IN TUNE: When people ask Martin Sexton the secret to his sound, he told a sold-out City Winery crowd, he says, “Lots of volume.”
Sexton could just as well have mentioned plenty of versatility, color and raw talent — which combined made for yet another set of joyous, rollicking, sold-out shows at the Varick Street venue this Easter weekend.
There’s his beat-box guitar playing, sometimes with both hands plucking at either end of the fretboard, sometimes with neither as he bongos a rhythm.
Then there’s his occasional DADGAD guitar tuning, which produces a bassy sound more commonly found in Celtic music and long a favorite of Jimmy Page, Richard Thompson, David Gilmour, Trey Anastasio and Jeff Tweedy, among others.
And there are those pipes.
After 25 years of performing — and what are now 150+ shows a year — Sexton’s voice still soars, dips and dives through wide and varied shadings.
He can sustain a note longer than most humans, he can scat like Louis or Ella, and he can mimic actual instruments — which on fan-favorite “13-Step Boogie” is a muted cornet.
The tenth of 12 kids, Sexton once had a corporate job but chucked it, then moved from Syracuse to Boston, where he began busking at train stations and playing small clubs.
“The bars were tough,” he said during the late half of a Saturday night double-header at City Winery. “I’d be onstage playing and someone would yell, ‘Touchdown!’ “
What has set Sexton apart is his gentle unpretentiousness. You can’t fake real, as they say.
Singing from the heart made it easy for him to segue sweetly between songs Saturday night, layering his own originals with snippets from “The End” (the Doors), “I’ve Got a Feeling” (the Beatles) and “Goodbye To Romance” (Ozzy), among others, while laying down a warm version of “With a Little Help From My Friends,” a steamy “Since I’ve Been Loving You” (Led Zep) and the familiar sing-along to Prince’s plaintive “Purple Rain.”
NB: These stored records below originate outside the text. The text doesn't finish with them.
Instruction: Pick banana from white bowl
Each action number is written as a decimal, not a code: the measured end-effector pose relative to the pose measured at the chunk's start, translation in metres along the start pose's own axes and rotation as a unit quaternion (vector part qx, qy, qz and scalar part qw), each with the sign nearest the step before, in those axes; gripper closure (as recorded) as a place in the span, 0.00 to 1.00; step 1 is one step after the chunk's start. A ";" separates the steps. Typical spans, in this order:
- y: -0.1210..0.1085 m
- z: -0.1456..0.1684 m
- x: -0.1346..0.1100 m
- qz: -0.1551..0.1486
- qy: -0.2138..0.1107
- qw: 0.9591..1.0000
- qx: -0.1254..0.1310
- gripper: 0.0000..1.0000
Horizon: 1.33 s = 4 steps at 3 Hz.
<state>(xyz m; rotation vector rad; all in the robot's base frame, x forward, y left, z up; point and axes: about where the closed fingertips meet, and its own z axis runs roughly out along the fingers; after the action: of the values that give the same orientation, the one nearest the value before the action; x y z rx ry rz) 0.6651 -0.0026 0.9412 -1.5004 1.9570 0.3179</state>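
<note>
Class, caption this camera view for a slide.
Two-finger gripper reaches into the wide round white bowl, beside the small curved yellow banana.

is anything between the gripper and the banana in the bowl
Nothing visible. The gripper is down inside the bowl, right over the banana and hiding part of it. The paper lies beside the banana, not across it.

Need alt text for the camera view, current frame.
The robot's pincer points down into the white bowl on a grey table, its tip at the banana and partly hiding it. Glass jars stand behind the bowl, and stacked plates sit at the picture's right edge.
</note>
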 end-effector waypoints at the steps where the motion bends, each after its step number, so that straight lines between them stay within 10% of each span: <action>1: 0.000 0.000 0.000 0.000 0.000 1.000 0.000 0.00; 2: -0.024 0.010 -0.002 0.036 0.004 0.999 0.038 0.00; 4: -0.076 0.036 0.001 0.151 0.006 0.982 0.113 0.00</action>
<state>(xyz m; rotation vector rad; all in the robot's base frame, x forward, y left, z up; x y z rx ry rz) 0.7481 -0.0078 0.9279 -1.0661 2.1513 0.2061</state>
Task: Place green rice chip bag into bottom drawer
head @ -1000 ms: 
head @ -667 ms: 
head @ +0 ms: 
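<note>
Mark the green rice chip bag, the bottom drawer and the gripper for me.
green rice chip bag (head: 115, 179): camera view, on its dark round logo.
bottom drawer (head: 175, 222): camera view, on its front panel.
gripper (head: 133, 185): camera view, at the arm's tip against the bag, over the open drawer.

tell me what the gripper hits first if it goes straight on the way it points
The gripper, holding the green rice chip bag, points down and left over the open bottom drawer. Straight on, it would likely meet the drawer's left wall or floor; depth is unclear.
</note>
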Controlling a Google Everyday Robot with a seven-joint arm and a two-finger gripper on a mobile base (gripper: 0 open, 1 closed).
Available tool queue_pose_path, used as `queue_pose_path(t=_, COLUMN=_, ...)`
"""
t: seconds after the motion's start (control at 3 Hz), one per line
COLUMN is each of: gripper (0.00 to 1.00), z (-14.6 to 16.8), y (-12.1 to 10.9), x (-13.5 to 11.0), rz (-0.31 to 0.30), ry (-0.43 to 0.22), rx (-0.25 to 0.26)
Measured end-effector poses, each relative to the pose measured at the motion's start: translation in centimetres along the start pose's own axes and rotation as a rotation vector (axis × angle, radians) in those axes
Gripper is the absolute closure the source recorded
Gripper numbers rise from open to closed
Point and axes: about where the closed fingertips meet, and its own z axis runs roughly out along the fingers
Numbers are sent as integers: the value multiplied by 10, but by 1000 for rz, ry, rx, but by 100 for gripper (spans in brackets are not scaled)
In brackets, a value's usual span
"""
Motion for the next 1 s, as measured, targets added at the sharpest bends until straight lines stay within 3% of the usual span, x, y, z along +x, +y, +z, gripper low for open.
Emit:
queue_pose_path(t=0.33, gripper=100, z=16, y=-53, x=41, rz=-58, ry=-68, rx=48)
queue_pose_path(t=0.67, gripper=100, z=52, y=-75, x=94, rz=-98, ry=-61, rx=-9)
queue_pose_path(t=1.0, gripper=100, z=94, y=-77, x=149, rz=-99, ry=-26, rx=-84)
As always, Sexton reworked a few tunes, turbo-charging the already-fleet “Diner” and flipping the poppy “Angeline” and peppy “Things You Do to Me” into bluesier numbers. “The Beast in Me,” set to a hip-hop beat, was nearly unrecognizable at first — a real treat.
Sexton poured himself into “Freedom of The Road” — one of his finest pieces — which tells of a performer looking down a barren stretch that is the rest of his life and knowing, based on a lifetime of bad choices, that his vows to make things better won’t ever happen.
It being Easter eve, Sexton couldn’t help but lift the entire room off the floor with the cutting, sober-eyed “Hallelujah.”
He also brought longtime fans back to the beginning, opening with “In the Journey,” one of his very first recordings (on 8-track, no less) and including a rare performance of another “oldie,” the exquisite “Over My Head.”
For the encore, he reminded everyone that he’s more than a one-man band, digging deeply into Buffalo Springfield’s “For What It’s Worth.”
Martin Sexton may be one of the greatest rock stars who never was. But he’s built — and kept — a deep, strong, consistently loyal following that fills clubs, concert halls and festivals throughout the country.
There’s clearly plenty more to go, but at the quarter-century mark, Sexton is producing is the kind of career enjoyed by only the truest artists — and the most fortunate audiences.